> **TASK INSTRUCTIONS**: The whole listing below is to be copied exactly.

____________

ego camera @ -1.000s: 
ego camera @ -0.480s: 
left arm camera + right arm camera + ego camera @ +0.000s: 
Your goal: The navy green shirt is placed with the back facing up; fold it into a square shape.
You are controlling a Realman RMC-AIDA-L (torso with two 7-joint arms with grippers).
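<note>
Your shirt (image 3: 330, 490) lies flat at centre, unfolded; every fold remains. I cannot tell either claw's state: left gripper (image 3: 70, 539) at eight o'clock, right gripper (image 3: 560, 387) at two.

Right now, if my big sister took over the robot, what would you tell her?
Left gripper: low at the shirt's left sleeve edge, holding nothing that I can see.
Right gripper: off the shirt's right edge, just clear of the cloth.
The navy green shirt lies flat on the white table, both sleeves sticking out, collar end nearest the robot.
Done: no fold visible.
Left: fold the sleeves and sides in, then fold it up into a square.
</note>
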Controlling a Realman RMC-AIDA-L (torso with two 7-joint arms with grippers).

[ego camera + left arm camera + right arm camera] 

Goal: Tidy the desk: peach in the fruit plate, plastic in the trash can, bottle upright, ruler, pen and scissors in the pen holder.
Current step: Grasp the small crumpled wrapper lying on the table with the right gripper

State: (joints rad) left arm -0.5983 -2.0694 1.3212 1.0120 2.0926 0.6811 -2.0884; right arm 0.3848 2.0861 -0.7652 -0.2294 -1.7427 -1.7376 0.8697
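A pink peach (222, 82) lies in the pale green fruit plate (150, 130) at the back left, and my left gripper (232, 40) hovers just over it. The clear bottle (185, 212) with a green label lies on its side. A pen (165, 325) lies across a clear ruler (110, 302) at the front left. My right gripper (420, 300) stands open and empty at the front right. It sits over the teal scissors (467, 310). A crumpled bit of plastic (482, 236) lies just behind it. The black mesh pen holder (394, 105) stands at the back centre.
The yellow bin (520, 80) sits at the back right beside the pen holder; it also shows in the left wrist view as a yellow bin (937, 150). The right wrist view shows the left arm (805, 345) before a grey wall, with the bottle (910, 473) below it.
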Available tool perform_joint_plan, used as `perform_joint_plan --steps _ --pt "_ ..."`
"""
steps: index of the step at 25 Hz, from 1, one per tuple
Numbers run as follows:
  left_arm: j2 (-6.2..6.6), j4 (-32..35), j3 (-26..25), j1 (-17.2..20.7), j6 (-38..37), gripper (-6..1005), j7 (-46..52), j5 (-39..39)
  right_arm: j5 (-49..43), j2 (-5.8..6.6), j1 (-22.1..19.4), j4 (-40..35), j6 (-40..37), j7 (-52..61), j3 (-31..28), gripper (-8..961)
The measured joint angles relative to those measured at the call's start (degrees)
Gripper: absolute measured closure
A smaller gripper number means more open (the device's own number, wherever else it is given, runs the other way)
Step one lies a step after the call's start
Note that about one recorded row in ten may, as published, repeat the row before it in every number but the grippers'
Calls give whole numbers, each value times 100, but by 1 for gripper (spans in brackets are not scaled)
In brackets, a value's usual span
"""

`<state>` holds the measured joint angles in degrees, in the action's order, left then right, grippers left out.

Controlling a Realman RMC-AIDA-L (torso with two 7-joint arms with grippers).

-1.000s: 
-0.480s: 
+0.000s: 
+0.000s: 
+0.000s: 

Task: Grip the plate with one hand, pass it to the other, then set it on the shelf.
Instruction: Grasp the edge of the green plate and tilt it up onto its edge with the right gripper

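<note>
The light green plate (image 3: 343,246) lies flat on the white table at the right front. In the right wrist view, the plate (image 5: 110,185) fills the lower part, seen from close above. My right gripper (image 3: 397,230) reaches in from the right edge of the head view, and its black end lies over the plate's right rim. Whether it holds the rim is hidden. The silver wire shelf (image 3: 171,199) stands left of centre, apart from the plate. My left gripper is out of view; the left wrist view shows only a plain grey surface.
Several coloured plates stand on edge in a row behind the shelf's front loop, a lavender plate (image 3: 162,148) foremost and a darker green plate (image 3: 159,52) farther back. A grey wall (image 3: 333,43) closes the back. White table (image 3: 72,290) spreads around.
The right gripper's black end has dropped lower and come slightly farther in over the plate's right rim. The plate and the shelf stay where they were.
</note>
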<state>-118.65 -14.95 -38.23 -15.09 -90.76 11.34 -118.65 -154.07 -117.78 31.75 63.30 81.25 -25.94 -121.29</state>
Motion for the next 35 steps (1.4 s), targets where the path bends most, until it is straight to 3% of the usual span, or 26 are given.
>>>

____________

> **WRITTEN RESPONSE**:
ego camera @ -1.000s: 
ego camera @ -0.480s: 
left arm camera + right arm camera + ego camera @ +0.000s: 
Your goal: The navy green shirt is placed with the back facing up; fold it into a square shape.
You are controlling a Realman RMC-AIDA-L (torso with two 7-joint arms with grippers).
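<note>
Your shirt (image 3: 330, 490) lies flat at centre, unfolded; every fold remains. I cannot tell either claw's state: left gripper (image 3: 70, 539) at eight o'clock, right gripper (image 3: 560, 387) at two.

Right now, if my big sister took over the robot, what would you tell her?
Left gripper: low at the shirt's left sleeve edge, holding nothing that I can see.
Right gripper: off the shirt's right edge, just clear of the cloth.
The navy green shirt lies flat on the white table, both sleeves sticking out, collar end nearest the robot.
Done: no fold visible.
Left: fold the sleeves and sides in, then fold it up into a square.
</note>
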Controlling a Realman RMC-AIDA-L (torso with two 7-joint arms with grippers).

[ego camera + left arm camera + right arm camera] 

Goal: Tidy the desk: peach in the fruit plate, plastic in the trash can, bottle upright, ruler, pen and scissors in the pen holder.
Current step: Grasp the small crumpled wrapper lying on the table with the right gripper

State: (joints rad) left arm -0.5983 -2.0694 1.3212 1.0120 2.0926 0.6811 -2.0884; right arm 0.3848 2.0861 -0.7652 -0.2294 -1.7427 -1.7376 0.8697
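A pink peach (222, 82) lies in the pale green fruit plate (150, 130) at the back left, and my left gripper (232, 40) hovers just over it. The clear bottle (185, 212) with a green label lies on its side. A pen (165, 325) lies across a clear ruler (110, 302) at the front left. My right gripper (420, 300) stands open and empty at the front right. It sits over the teal scissors (467, 310). A crumpled bit of plastic (482, 236) lies just behind it. The black mesh pen holder (394, 105) stands at the back centre.
The yellow bin (520, 80) sits at the back right beside the pen holder; it also shows in the left wrist view as a yellow bin (937, 150). The right wrist view shows the left arm (805, 345) before a grey wall, with the bottle (910, 473) below it.
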Available tool perform_joint_plan, used as `perform_joint_plan --steps _ --pt "_ ..."`
"""
steps: index of the step at 25 Hz, from 1, one per tuple
Numbers run as follows:
  left_arm: j2 (-6.2..6.6), j4 (-32..35), j3 (-26..25), j1 (-17.2..20.7), j6 (-38..37), gripper (-6..1005), j7 (-46..52), j5 (-39..39)
  right_arm: j5 (-49..43), j2 (-5.8..6.6), j1 (-22.1..19.4), j4 (-40..35), j6 (-40..37), j7 (-52..61), j3 (-31..28), gripper (-8..961)
The measured joint angles relative to those measured at the call's start (degrees)
Gripper: absolute measured closure
A smaller gripper number means more open (the device's own number, wherever else it is given, runs the other way)
Step one lies a step after the call's start
Note that about one recorded row in ten may, as published, repeat the row before it in every number but the grippers'
Calls give whole numbers, each value times 100, but by 1 for gripper (spans in brackets are not scaled)
In brackets, a value's usual span
"""

`<state>` holds the measured joint angles in degrees, in the action's order, left then right, grippers left out.

Controlling a Realman RMC-AIDA-L (torso with two 7-joint arms with grippers).

-1.000s: 
-0.480s: 
+0.000s: 
+0.000s: 
+0.000s: 

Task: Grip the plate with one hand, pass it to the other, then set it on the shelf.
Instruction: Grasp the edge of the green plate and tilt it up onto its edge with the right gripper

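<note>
The light green plate (image 3: 343,246) lies flat on the white table at the right front. In the right wrist view, the plate (image 5: 110,185) fills the lower part, seen from close above. My right gripper (image 3: 397,230) reaches in from the right edge of the head view, and its black end lies over the plate's right rim. Whether it holds the rim is hidden. The silver wire shelf (image 3: 171,199) stands left of centre, apart from the plate. My left gripper is out of view; the left wrist view shows only a plain grey surface.
Several coloured plates stand on edge in a row behind the shelf's front loop, a lavender plate (image 3: 162,148) foremost and a darker green plate (image 3: 159,52) farther back. A grey wall (image 3: 333,43) closes the back. White table (image 3: 72,290) spreads around.
The right gripper's black end has dropped lower and come slightly farther in over the plate's right rim. The plate and the shelf stay where they were.
</note>
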<state>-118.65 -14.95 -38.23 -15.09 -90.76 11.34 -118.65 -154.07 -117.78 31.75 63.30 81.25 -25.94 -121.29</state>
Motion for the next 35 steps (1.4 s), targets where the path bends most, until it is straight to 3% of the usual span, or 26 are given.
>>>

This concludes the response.